### Work request
All of the data below should be written out exactly.

### Dataset records
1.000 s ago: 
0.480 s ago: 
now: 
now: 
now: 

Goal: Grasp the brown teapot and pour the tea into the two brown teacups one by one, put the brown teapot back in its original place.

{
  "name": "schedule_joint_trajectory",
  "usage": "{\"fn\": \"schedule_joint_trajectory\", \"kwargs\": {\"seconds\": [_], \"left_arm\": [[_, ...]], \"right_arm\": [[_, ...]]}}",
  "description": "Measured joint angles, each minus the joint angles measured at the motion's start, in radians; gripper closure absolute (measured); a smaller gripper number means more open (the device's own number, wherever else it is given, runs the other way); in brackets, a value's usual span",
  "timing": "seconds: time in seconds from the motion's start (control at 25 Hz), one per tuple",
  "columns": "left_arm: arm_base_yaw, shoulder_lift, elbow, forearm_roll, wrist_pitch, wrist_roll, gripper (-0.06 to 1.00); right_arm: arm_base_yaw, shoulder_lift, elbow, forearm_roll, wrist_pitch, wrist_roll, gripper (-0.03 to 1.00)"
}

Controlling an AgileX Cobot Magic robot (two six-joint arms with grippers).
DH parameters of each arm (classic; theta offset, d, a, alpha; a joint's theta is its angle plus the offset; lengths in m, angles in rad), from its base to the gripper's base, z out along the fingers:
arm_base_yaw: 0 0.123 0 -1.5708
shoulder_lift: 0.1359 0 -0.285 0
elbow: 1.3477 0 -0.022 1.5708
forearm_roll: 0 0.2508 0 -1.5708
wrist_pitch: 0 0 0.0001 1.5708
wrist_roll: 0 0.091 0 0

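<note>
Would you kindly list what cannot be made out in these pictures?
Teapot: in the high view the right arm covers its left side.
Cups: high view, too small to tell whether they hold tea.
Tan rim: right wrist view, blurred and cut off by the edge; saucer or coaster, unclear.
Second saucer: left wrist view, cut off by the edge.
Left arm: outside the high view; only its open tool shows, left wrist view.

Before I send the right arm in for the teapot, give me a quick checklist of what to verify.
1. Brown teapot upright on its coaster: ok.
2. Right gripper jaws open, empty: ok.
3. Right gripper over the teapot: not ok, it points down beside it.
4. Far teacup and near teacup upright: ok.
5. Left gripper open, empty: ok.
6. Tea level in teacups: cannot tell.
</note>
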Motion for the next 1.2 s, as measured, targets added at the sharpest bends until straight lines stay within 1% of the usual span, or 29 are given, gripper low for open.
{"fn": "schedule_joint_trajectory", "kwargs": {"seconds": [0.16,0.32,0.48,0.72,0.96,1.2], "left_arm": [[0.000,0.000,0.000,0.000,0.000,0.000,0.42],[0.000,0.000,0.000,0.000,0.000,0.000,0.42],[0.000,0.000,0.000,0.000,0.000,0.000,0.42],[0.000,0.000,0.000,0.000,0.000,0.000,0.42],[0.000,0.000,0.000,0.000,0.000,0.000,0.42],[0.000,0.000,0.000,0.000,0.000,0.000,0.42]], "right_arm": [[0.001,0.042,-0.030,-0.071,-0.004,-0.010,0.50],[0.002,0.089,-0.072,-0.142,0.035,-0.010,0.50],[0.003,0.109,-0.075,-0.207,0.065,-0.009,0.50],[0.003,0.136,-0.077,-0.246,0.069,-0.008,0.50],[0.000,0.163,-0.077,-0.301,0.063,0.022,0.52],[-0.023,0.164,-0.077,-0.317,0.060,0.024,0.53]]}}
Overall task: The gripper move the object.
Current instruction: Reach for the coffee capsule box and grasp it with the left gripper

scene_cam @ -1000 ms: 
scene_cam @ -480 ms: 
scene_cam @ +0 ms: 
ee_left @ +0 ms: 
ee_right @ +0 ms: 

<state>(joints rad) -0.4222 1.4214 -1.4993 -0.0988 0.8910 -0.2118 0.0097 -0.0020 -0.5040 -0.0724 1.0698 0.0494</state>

### Response box
1.000 s ago: 
0.480 s ago: 
now: 
now: 
now: 

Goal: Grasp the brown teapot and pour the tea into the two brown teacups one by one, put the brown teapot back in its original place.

{
  "name": "schedule_joint_trajectory",
  "usage": "{\"fn\": \"schedule_joint_trajectory\", \"kwargs\": {\"seconds\": [_], \"left_arm\": [[_, ...]], \"right_arm\": [[_, ...]]}}",
  "description": "Measured joint angles, each minus the joint angles measured at the motion's start, in radians; gripper closure absolute (measured); a smaller gripper number means more open (the device's own number, wherever else it is given, runs the other way); in brackets, a value's usual span",
  "timing": "seconds: time in seconds from the motion's start (control at 25 Hz), one per tuple",
  "columns": "left_arm: arm_base_yaw, shoulder_lift, elbow, forearm_roll, wrist_pitch, wrist_roll, gripper (-0.06 to 1.00); right_arm: arm_base_yaw, shoulder_lift, elbow, forearm_roll, wrist_pitch, wrist_roll, gripper (-0.03 to 1.00)"
}

Controlling an AgileX Cobot Magic robot (two six-joint arms with grippers).
DH parameters of each arm (classic; theta offset, d, a, alpha; a joint's theta is its angle plus the offset; lengths in m, angles in rad), from its base to the gripper's base, z out along the fingers:
arm_base_yaw: 0 0.123 0 -1.5708
shoulder_lift: 0.1359 0 -0.285 0
elbow: 1.3477 0 -0.022 1.5708
forearm_roll: 0 0.2508 0 -1.5708
wrist_pitch: 0 0 0.0001 1.5708
wrist_roll: 0 0.091 0 0

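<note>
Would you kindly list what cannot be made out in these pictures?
Teapot: in the high view the right arm covers its left side.
Cups: high view, too small to tell whether they hold tea.
Tan rim: right wrist view, blurred and cut off by the edge; saucer or coaster, unclear.
Second saucer: left wrist view, cut off by the edge.
Left arm: outside the high view; only its open tool shows, left wrist view.

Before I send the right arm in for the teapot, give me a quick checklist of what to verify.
1. Brown teapot upright on its coaster: ok.
2. Right gripper jaws open, empty: ok.
3. Right gripper over the teapot: not ok, it points down beside it.
4. Far teacup and near teacup upright: ok.
5. Left gripper open, empty: ok.
6. Tea level in teacups: cannot tell.
</note>
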Motion for the next 1.2 s, as measured, targets added at the sharpest bends until straight lines stay within 1% of the usual span, or 29 are given, gripper low for open.
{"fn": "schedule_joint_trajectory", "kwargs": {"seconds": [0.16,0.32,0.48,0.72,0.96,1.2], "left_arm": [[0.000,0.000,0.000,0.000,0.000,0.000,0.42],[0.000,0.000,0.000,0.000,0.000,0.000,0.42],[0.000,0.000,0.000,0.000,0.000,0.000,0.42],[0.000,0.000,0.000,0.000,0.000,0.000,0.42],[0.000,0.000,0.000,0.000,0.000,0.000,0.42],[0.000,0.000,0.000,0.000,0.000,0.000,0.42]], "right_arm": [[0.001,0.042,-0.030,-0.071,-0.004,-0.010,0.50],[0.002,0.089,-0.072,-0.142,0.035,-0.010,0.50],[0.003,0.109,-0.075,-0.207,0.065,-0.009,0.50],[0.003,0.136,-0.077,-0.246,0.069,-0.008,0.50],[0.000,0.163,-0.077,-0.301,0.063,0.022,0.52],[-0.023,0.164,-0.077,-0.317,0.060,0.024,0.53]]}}
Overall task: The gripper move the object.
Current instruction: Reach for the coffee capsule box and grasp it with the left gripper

scene_cam @ -1000 ms: 
scene_cam @ -480 ms: 
scene_cam @ +0 ms: 
ee_left @ +0 ms: 
ee_right @ +0 ms: 

<state>(joints rad) -0.4222 1.4214 -1.4993 -0.0988 0.8910 -0.2118 0.0097 -0.0020 -0.5040 -0.0724 1.0698 0.0494</state>

Output for this exercise is now complete.